Look up Charter Schools. It's fucked.

[–] TisI@reddthat.com 2 points 8 hours ago

Oh, I've seen Abbott Elementary. I know how bad it is.

[–] ExtraPartsLeft@lemmy.world 4 points 11 hours ago (1 children)

Section. 2. (a) From the link above says that responsibilities of the DoE will be transferred to the states in a way that maintains the services Americans rely on.

I'm doubtful that they are going to do it in an organized fashion though.

[–] TisI@reddthat.com 1 points 9 hours ago

Thanks, sorry didn't open the link, should've done it before asking.

And yeah if the states handle this I can imagine the chaos caused by the disparity. This is a really interesting time to be alive.

[–] HellsBelle@sh.itjust.works 30 points 1 day ago* (last edited 1 day ago) (2 children)
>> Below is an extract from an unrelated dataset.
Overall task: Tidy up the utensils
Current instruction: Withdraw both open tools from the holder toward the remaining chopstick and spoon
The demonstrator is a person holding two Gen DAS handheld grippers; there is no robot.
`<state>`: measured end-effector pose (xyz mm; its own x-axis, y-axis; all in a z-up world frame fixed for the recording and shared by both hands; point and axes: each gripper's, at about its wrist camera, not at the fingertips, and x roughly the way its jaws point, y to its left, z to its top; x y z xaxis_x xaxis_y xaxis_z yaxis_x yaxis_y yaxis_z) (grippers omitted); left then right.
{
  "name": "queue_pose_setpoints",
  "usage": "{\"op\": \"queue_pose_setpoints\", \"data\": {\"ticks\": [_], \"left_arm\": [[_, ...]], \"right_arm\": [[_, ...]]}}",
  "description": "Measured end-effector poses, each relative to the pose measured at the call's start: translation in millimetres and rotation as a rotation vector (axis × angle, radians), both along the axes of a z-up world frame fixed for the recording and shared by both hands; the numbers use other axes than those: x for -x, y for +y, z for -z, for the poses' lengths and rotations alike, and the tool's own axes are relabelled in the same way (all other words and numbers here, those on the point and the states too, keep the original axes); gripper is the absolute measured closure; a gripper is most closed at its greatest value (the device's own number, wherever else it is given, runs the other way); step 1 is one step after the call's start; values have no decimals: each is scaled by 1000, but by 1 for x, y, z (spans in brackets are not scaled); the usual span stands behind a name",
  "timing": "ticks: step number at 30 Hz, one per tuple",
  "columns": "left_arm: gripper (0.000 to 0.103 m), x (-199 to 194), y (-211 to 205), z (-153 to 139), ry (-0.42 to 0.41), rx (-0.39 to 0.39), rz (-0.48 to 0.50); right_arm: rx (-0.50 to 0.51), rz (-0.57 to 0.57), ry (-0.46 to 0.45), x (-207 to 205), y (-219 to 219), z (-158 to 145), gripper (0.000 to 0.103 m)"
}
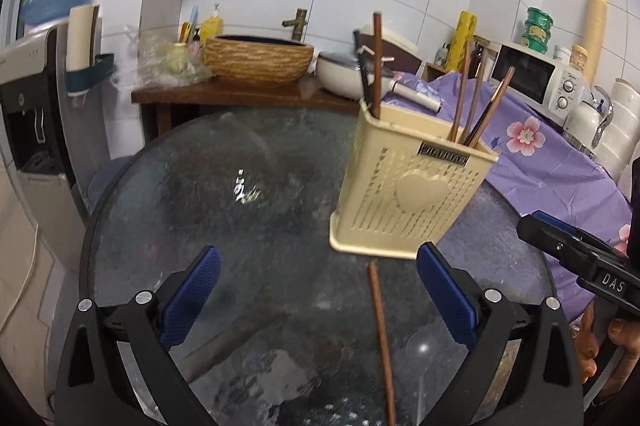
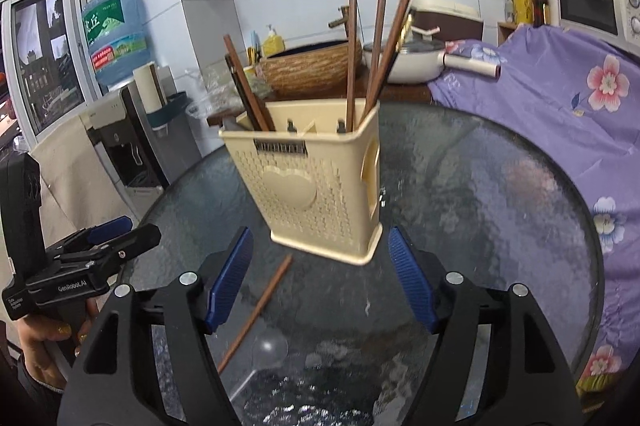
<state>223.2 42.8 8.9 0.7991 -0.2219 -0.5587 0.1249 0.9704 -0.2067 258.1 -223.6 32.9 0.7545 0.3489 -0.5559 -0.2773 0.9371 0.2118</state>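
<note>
A cream plastic utensil holder (image 1: 408,186) with a heart on its front stands on the round glass table (image 1: 240,194); it also shows in the right wrist view (image 2: 316,186). Several brown chopsticks (image 2: 374,50) stand in it. One loose brown chopstick (image 1: 382,338) lies on the glass in front of it, also in the right wrist view (image 2: 256,310). A clear plastic spoon (image 2: 266,350) lies beside it, bowl toward the holder. My left gripper (image 1: 320,290) is open and empty, left of the holder. My right gripper (image 2: 320,278) is open and empty, just in front of the holder.
A purple floral cloth (image 2: 560,98) covers the surface right of the table. Behind stand a woven basin (image 1: 260,60) on a wooden counter, a white pot (image 2: 420,64), a microwave (image 1: 536,74) and a water dispenser (image 1: 36,106).
</note>
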Motion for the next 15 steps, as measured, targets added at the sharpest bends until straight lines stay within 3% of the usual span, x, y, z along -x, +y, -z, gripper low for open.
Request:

Studies show that having healthy wild carnivores on a landscape can help weed out sick CWD-carrying elk and deer, but states in the northern Rockies have adopted policies aimed at dramatically reducing wolves, bears and mountain lions.

There's a reason that carnivores and herbivores live in close proximity. Those humans who fail to recognize that will likely succumb to the first human cases of CWD.
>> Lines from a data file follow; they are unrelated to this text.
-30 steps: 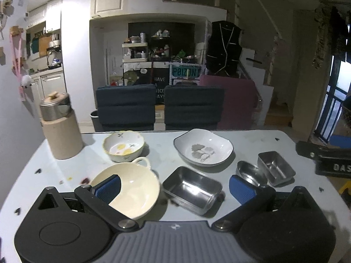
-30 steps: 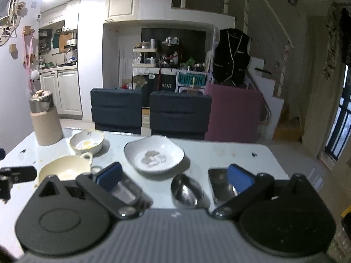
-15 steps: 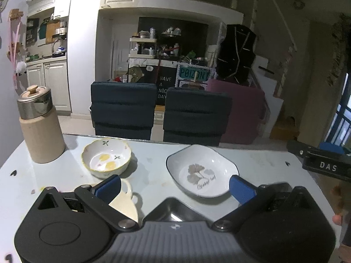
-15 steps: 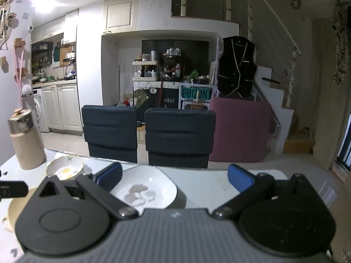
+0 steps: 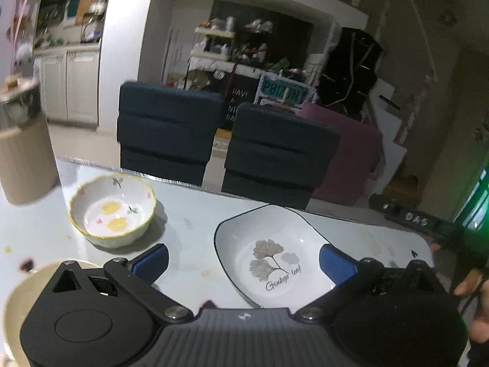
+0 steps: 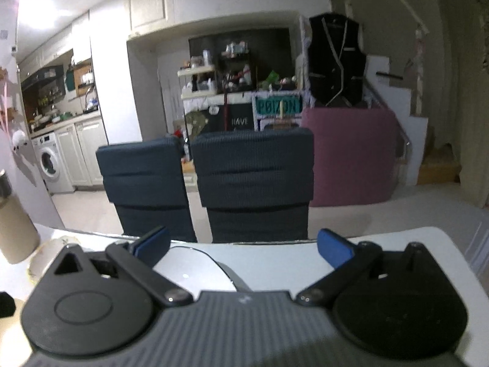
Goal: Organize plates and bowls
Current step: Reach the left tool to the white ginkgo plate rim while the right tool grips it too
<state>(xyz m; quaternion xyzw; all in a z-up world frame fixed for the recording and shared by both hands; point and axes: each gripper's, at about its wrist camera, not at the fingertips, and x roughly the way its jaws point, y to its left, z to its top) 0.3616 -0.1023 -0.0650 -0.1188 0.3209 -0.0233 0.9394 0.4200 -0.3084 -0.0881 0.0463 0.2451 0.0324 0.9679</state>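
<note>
My left gripper (image 5: pixel 243 260) is open and empty, low over the table, with the white ginkgo-leaf dish (image 5: pixel 269 253) between its fingers and just ahead. A small yellow-rimmed bowl (image 5: pixel 112 210) sits to the left of the dish. The cream handled bowl (image 5: pixel 18 293) lies at the lower left, partly hidden by the gripper body. My right gripper (image 6: pixel 243 246) is open and empty near the table's far edge; the dish's rim (image 6: pixel 195 270) shows under its left finger and the yellow-rimmed bowl (image 6: pixel 45 253) at far left.
A beige canister with a metal lid (image 5: pixel 21 140) stands at the table's left. Two dark blue chairs (image 5: pixel 220 146) stand behind the far edge. The right gripper body (image 5: pixel 409 217) and a hand show at the right. The metal trays are out of view.
Both grippers have moved forward and lower toward the far side of the table. The metal trays and small metal dish have dropped out of view. The ginkgo dish now sits between the left fingers.
</note>
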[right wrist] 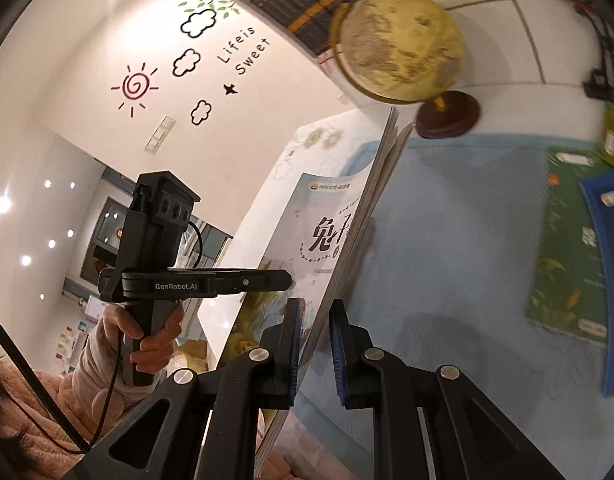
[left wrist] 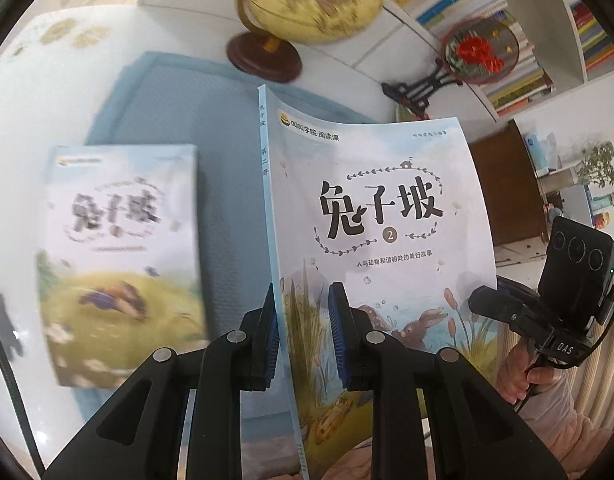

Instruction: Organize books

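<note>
Presently I hold the volume-two book [left wrist: 371,216] clear of the blue mat [left wrist: 211,128], my left tool [left wrist: 303,324] clamped on its spine edge, my right tool [right wrist: 315,340] clamped on its page edge.

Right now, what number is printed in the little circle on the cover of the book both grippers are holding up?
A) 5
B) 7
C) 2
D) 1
C: the left wrist view shows the held book with a 2 in the circle under its title.
</note>
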The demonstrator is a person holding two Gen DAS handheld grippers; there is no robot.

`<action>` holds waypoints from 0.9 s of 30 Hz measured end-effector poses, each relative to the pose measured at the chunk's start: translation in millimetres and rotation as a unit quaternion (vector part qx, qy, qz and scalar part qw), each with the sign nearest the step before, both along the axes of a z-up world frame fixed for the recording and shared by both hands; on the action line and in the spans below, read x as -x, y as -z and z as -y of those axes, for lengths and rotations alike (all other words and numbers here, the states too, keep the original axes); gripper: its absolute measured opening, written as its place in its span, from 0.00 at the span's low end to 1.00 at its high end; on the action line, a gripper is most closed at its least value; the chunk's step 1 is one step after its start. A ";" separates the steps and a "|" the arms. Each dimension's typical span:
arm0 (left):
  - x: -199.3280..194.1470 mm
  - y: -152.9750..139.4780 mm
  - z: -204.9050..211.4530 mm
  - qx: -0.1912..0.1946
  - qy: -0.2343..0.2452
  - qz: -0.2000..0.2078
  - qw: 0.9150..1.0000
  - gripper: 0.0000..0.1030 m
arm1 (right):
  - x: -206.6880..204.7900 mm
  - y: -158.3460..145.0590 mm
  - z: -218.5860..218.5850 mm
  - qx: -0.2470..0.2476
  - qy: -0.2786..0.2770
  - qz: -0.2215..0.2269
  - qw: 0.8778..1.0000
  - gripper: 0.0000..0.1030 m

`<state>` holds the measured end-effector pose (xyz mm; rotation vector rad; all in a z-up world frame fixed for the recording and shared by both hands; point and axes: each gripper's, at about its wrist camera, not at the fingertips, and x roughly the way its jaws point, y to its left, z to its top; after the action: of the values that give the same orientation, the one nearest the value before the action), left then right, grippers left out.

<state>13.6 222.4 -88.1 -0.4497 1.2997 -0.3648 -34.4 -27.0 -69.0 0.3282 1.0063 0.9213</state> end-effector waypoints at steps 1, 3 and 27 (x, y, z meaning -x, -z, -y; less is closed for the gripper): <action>-1.2 -0.5 -3.9 0.000 -0.002 0.002 1.000 0.20 | -1.0 -1.4 -9.9 -0.002 -0.002 0.003 1.000 0.15; -2.5 -1.6 -19.5 -0.001 -0.006 0.006 1.000 0.20 | -3.3 -2.8 -25.7 -0.001 -0.006 0.006 1.000 0.15; 10.6 66.6 -167.6 0.021 -0.095 -0.040 0.994 0.20 | -50.7 49.3 -176.3 0.032 -0.043 -0.052 0.997 0.15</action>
<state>3.1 390.0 -154.7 -0.6226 1.3171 -0.2166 16.2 149.3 -118.3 0.2829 1.1496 0.9549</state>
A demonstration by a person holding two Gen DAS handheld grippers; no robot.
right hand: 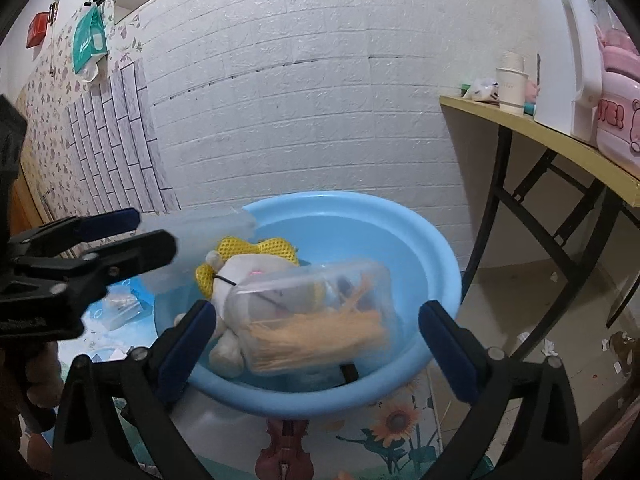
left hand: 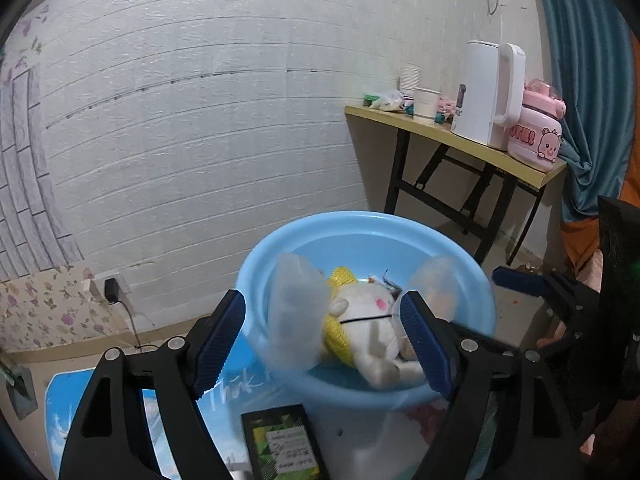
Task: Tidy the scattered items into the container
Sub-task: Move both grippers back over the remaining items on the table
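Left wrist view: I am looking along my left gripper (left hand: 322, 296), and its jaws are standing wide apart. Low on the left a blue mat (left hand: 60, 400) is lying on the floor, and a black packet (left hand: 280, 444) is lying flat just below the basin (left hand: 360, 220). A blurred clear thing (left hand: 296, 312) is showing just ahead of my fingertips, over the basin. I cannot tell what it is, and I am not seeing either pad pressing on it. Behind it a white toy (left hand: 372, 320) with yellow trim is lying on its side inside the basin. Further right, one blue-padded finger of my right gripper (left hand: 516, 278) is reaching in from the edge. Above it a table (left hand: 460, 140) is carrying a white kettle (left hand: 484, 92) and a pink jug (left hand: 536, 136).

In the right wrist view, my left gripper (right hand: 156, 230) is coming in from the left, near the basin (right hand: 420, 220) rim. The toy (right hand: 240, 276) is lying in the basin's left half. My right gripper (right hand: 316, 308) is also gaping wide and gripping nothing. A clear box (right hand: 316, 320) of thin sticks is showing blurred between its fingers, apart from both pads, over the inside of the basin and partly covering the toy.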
On a side note I used to work on a couple of golf courses in northwestern Ontario. We had an infected moose show up early one fall and had to shut the course down because he just kept attacking trees all over the course. Didn't eat or drink, just fucked around with trees. Scared the shit out of us.

[–] Catoblepas@lemmy.blahaj.zone 17 points 1 day ago (1 children)

Poor thing’s fried brain probably thought the trees were other moose or something

[–] HellsBelle@sh.itjust.works 13 points 1 day ago

Maybe. It was shortly before the rut started so that would make sense.

[–] ech@lemm.ee 5 points 21 hours ago (1 children)

That's a byproduct of them living in proximity, not a reason for it.

[–] slackassassin@sh.itjust.works 2 points 20 hours ago (1 children)

Except humans prevented it by removing predators. That's a reason for them to return to living in proximity. There should be predators.

[–] ech@lemm.ee 3 points 19 hours ago* (last edited 19 hours ago) (1 children)

A reason to return them, sure, but that's not what the comment says.

[–] slackassassin@sh.itjust.works 4 points 19 hours ago

Seems like that's what it was infering, given the quote above it. Like, "There's a reason they live in proximity" meaning "we shouldn't interfere with that"

[–] Albbi@lemmy.ca 14 points 22 hours ago

Scientist: "Don't call it zombie deer disease"

Scumbag Steve Reporter: puts it right in the damn headline.

[–] P00ptart@lemmy.world 7 points 19 hours ago

Lmao, in the article it mentions issues about global trade, food supplies and shit lol, however if this shit gets to human-spreading, that's game over.

[–] getoffthedrugsdude@lemmy.ml 23 points 1 day ago

We'll get to it right after bird flu and mpox, right guys?

[–] abbadon420@lemm.ee 8 points 1 day ago

I've been training for this for years. All those hours in L4D2 are finally gonna pay off.

[–] doug@lemmy.today 6 points 1 day ago (1 children)
[–] Bellingdog@lemmy.world 7 points 1 day ago

Zombie Deer Disease: It's Catching On!

[–] MCasq_qsaCJ_234@lemmy.zip 3 points 1 day ago (1 children)

I don't know why this reminds me of World War Z.

[–] Llewellyn@lemm.ee 5 points 19 hours ago* (last edited 9 hours ago)

Oh come on! That's because of "zombie" in title and you know it.